Hinton's Presidents would go on to win the OHC in 2001, and Justin Zwick and Massillon would repay them in kind for the previous year's loss to the tune of a 31-0 beatdown. In 2003, Dublin Coffman's quarterback, Jack Rafferty, gutted Harding for 298 yards rushing and four touchdowns in a 31-22 victory over the Presidents. After that year, Tim Hinton moved on to take an assistant coaching job with the University of Cincinnati. In something non-coincidental, Marion Harding football quickly fell off a cliff after Hinton's departure.
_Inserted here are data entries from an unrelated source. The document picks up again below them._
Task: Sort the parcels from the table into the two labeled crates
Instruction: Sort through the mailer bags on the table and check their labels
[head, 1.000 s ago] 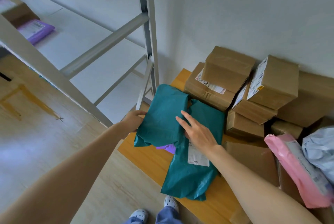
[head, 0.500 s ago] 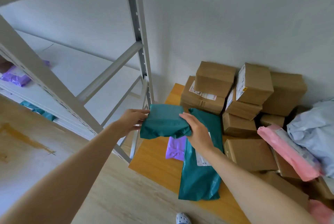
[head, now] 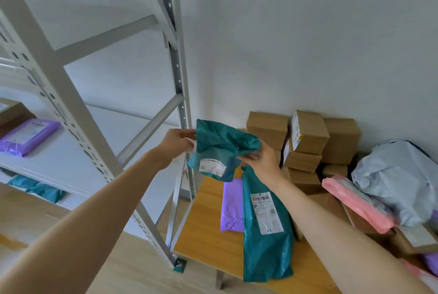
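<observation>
Teal plastic mailer [head: 222, 146] is up in the air here, held between both hands over the left end of the desk [head: 203, 227], just in front of the metal shelving rack [head: 176, 75]. The left hand [head: 179, 140] has its fingers [head: 187, 134] pinching the mailer's left edge, and the right hand [head: 262, 159] grips the crumpled right side with curled fingers [head: 251, 157], so both are clamped on the same parcel. It's tilted with its white shipping label [head: 212, 166] facing the camera near the bottom, though the print is too blurry to read. Below it on the desk there's a longer teal parcel [head: 266, 241] lying flat with its own label facing up, and a purple parcel [head: 231, 206] touching its left side. Behind those, against the wall, sits a stack of cardboard boxes [head: 308, 142], and off to the right a pink mailer [head: 355, 201] leans against a big pale grey-blue bag [head: 398, 180]. On the rack to the left, another purple parcel [head: 28, 136] lies on the white shelf next to what looks like a brown box [head: 11, 112], mostly cut off by the frame edge. The shelf under that has a couple of teal bags [head: 35, 189].
</observation>
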Demonstrator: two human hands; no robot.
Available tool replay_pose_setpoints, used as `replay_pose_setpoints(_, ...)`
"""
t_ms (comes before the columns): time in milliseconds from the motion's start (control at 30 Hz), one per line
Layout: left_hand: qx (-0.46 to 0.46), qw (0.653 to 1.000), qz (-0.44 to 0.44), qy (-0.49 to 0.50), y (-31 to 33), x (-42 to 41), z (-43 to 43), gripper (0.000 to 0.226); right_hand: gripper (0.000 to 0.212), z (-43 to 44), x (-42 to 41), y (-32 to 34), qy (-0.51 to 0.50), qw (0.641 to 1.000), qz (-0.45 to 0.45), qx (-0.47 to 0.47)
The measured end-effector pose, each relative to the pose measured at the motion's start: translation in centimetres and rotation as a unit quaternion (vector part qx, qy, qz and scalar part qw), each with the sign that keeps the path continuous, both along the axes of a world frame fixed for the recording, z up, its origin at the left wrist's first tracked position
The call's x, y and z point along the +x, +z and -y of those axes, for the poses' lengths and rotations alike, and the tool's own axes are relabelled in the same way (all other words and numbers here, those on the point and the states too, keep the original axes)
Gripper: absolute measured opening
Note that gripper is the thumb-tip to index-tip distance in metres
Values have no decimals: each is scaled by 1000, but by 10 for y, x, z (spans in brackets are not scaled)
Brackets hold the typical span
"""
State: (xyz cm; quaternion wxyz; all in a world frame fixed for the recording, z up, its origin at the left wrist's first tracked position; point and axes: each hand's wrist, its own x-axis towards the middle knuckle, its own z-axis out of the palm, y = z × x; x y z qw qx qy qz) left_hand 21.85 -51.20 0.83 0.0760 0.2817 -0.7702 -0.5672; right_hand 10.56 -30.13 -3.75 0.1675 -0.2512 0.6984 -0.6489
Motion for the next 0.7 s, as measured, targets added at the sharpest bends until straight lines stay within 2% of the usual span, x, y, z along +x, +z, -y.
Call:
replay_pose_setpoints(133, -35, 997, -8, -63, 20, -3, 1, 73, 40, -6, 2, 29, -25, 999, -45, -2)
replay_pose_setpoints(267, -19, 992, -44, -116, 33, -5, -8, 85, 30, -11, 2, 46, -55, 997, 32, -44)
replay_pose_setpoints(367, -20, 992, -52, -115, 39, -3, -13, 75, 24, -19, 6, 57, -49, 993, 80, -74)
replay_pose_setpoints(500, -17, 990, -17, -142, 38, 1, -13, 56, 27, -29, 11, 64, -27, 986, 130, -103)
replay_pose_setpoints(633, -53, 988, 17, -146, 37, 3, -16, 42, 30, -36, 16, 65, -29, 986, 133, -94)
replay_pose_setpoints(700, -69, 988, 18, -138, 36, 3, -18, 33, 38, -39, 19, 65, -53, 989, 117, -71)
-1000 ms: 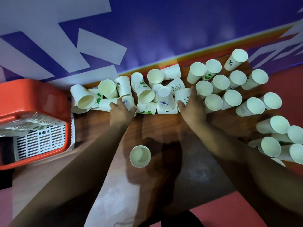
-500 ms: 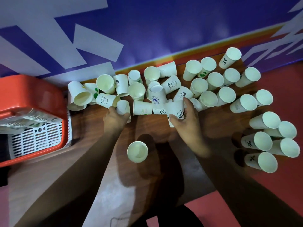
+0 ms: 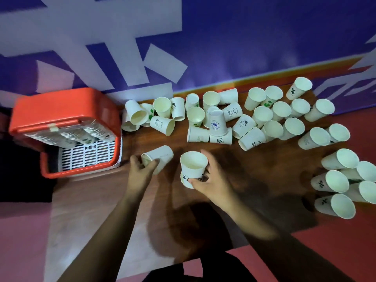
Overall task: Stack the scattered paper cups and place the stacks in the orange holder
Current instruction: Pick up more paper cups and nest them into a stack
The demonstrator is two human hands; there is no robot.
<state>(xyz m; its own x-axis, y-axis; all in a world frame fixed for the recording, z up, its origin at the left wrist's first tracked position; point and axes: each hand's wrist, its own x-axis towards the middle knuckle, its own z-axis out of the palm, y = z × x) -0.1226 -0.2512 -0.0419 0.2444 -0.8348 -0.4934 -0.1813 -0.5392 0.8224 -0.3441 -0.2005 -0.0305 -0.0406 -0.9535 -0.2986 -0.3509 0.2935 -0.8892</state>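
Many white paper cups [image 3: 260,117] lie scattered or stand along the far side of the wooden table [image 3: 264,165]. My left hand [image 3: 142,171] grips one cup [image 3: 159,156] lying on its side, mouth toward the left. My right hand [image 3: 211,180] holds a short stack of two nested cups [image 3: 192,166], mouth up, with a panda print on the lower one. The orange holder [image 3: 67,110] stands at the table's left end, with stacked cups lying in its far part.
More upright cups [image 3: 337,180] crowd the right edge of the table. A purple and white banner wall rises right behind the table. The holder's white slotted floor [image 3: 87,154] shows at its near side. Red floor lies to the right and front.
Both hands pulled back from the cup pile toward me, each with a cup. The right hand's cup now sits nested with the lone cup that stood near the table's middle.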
Tim Hinton went from Cincinnati to Notre Dame, back to Ohio State. While Urban's choices for assistants have been young, Hinton is easily the oldest member of the coaching staff. That too, is uncoincidental. Hinton has always been a friend to Meyer, and Meyer has offered him coaching jobs wherever he's gone. Hinton is an energetic guy and it doesn't take much around him to realize why Urban Meyer might want the guy around his team. After Meyer's 2008 staff coaching staff got pilfered, Urban has mentioned he had a hard time trusting his new assistants.
I am certainly biased in this belief, but I don't think Meyer will have that problem with Tim Hinton, because Hinton is a proven commodity.